**THE DATA**
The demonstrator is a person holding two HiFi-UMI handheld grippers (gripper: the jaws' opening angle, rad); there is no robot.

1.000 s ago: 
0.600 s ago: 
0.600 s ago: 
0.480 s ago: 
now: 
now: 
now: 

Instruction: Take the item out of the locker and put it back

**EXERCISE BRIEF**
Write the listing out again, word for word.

**WRITTEN SOLUTION**
The demonstrator is a person holding two HiFi-UMI handheld grippers (gripper: the jaws' opening angle, rad); there is no robot.

1.000 s ago: 
0.600 s ago: 
0.600 s ago: 
0.480 s ago: 
now: 
now: 
now: 

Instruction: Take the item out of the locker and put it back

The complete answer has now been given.